• Goal of the exercise: Give back every line of the data below exactly.

• Dataset section:
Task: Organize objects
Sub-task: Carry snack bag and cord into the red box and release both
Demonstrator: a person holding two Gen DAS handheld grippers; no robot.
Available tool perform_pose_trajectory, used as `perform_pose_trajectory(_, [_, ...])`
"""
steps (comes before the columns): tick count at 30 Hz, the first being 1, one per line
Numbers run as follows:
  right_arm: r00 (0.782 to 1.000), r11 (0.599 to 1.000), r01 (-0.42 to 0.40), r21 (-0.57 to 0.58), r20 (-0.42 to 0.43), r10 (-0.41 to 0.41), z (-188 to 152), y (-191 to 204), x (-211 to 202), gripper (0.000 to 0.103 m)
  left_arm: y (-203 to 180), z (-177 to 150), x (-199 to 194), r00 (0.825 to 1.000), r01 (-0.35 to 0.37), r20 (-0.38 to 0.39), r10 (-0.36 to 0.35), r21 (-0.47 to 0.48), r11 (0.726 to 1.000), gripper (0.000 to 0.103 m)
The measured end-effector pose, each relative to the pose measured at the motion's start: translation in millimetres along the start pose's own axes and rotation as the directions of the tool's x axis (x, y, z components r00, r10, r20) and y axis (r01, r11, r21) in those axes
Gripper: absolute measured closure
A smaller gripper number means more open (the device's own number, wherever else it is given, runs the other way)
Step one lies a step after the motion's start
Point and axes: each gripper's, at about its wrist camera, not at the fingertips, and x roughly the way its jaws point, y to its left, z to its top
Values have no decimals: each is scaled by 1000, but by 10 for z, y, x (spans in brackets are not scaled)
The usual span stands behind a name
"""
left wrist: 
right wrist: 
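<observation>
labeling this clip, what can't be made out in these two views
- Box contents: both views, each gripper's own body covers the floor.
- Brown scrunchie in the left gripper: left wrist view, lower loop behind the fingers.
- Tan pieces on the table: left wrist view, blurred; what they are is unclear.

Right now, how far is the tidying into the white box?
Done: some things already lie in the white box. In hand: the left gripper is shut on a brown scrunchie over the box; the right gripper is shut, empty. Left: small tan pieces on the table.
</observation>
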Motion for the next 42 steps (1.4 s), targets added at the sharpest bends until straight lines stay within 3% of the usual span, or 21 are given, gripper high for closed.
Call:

• Expected output:
Task: Organize objects
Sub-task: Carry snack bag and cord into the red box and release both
Demonstrator: a person holding two Gen DAS handheld grippers; no robot.
Available tool perform_pose_trajectory, used as `perform_pose_trajectory(_, [_, ...])`
"""
steps (comes before the columns): tick count at 30 Hz, the first being 1, one per line
Numbers run as follows:
  right_arm: r00 (0.782 to 1.000), r11 (0.599 to 1.000), r01 (-0.42 to 0.40), r21 (-0.57 to 0.58), r20 (-0.42 to 0.43), r10 (-0.41 to 0.41), z (-188 to 152), y (-191 to 204), x (-211 to 202), gripper (0.000 to 0.103 m)
  left_arm: y (-203 to 180), z (-177 to 150), x (-199 to 194), r00 (0.825 to 1.000), r01 (-0.35 to 0.37), r20 (-0.38 to 0.39), r10 (-0.36 to 0.35), r21 (-0.47 to 0.48), r11 (0.726 to 1.000), gripper (0.000 to 0.103 m)
The measured end-effector pose, each relative to the pose measured at the motion's start: translation in millimetres along the start pose's own axes and rotation as the directions of the tool's x axis (x, y, z components r00, r10, r20) and y axis (r01, r11, r21) in those axes
Gripper: absolute measured closure
A smaller gripper number means more open (the device's own number, wherever else it is given, runs the other way)
Step one lies a step after the motion's start
Point and axes: each gripper's, at about its wrist camera, not at the fingertips, and x roughly the way its jaws point, y to its left, z to its top
Values have no decimals: each is scaled by 1000, but by 10 for z, y, x (spans in brackets are not scaled)
The usual span stands behind a name
"""
left wrist: 
right wrist: 
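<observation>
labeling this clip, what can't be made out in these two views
- Box contents: both views, each gripper's own body covers the floor.
- Brown scrunchie in the left gripper: left wrist view, lower loop behind the fingers.
- Tan pieces on the table: left wrist view, blurred; what they are is unclear.

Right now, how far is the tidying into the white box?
Done: some things already lie in the white box. In hand: the left gripper is shut on a brown scrunchie over the box; the right gripper is shut, empty. Left: small tan pieces on the table.
</observation>
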Motion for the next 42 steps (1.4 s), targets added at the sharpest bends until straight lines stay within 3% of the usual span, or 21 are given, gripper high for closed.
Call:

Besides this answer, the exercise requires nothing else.